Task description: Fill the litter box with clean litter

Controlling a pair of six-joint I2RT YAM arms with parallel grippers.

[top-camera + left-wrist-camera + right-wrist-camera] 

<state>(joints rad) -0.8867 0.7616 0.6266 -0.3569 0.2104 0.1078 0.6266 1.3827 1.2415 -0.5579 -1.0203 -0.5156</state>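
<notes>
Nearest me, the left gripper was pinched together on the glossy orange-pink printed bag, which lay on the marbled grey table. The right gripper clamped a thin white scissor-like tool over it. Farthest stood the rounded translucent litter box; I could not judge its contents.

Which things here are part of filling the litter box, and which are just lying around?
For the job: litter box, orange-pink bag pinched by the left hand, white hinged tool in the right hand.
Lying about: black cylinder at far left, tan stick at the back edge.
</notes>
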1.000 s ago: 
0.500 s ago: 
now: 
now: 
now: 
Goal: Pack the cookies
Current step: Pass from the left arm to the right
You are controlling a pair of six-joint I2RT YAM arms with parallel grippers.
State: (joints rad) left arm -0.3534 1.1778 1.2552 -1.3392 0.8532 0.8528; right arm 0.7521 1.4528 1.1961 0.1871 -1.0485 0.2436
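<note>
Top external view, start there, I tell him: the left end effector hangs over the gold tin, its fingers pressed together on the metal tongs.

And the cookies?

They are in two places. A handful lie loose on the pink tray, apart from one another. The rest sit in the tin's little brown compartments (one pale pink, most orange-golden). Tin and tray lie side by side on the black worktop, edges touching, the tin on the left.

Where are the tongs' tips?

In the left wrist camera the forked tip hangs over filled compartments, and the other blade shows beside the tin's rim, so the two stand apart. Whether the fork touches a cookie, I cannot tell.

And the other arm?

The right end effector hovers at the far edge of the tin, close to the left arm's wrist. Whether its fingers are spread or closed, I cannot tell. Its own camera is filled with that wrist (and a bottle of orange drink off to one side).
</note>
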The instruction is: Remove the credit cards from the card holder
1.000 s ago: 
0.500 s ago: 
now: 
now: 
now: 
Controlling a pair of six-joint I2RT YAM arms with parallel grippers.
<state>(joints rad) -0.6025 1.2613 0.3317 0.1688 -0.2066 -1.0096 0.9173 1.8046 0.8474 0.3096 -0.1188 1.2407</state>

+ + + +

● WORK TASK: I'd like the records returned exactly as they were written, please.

● RESPONSE TO THE EXERCISE:
Task description: Fill the litter box with clean litter

Controlling a pair of six-joint I2RT YAM arms with parallel grippers.

[top-camera + left-wrist-camera + right-wrist-camera] 

<state>(joints rad) -0.8867 0.7616 0.6266 -0.3569 0.2104 0.1078 0.6266 1.3827 1.2415 -0.5579 -1.0203 -0.5156</state>
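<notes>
Nearest me, the left gripper was pinched together on the glossy orange-pink printed bag, which lay on the marbled grey table. The right gripper clamped a thin white scissor-like tool over it. Farthest stood the rounded translucent litter box; I could not judge its contents.

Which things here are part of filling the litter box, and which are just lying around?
For the job: litter box, orange-pink bag pinched by the left hand, white hinged tool in the right hand.
Lying about: black cylinder at far left, tan stick at the back edge.
</notes>
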1.000 s ago: 
0.500 s ago: 
now: 
now: 
now: 
Goal: Pack the cookies
Current step: Pass from the left arm to the right
You are controlling a pair of six-joint I2RT YAM arms with parallel grippers.
State: (joints rad) left arm -0.3534 1.1778 1.2552 -1.3392 0.8532 0.8528; right arm 0.7521 1.4528 1.1961 0.1871 -1.0485 0.2436
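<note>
Top external view, start there, I tell him: the left end effector hangs over the gold tin, its fingers pressed together on the metal tongs.

And the cookies?

They are in two places. A handful lie loose on the pink tray, apart from one another. The rest sit in the tin's little brown compartments (one pale pink, most orange-golden). Tin and tray lie side by side on the black worktop, edges touching, the tin on the left.

Where are the tongs' tips?

In the left wrist camera the forked tip hangs over filled compartments, and the other blade shows beside the tin's rim, so the two stand apart. Whether the fork touches a cookie, I cannot tell.

And the other arm?

The right end effector hovers at the far edge of the tin, close to the left arm's wrist. Whether its fingers are spread or closed, I cannot tell. Its own camera is filled with that wrist (and a bottle of orange drink off to one side).
</note>
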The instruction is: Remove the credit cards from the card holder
1.000 s ago: 
0.500 s ago: 
now: 
now: 
now: 
Controlling a pair of six-joint I2RT YAM arms with parallel grippers.
<state>(joints rad) -0.6025 1.2613 0.3317 0.1688 -0.2066 -1.0096 0.9173 1.8046 0.8474 0.3096 -0.1188 1.2407</state>

The exercise requires nothing further.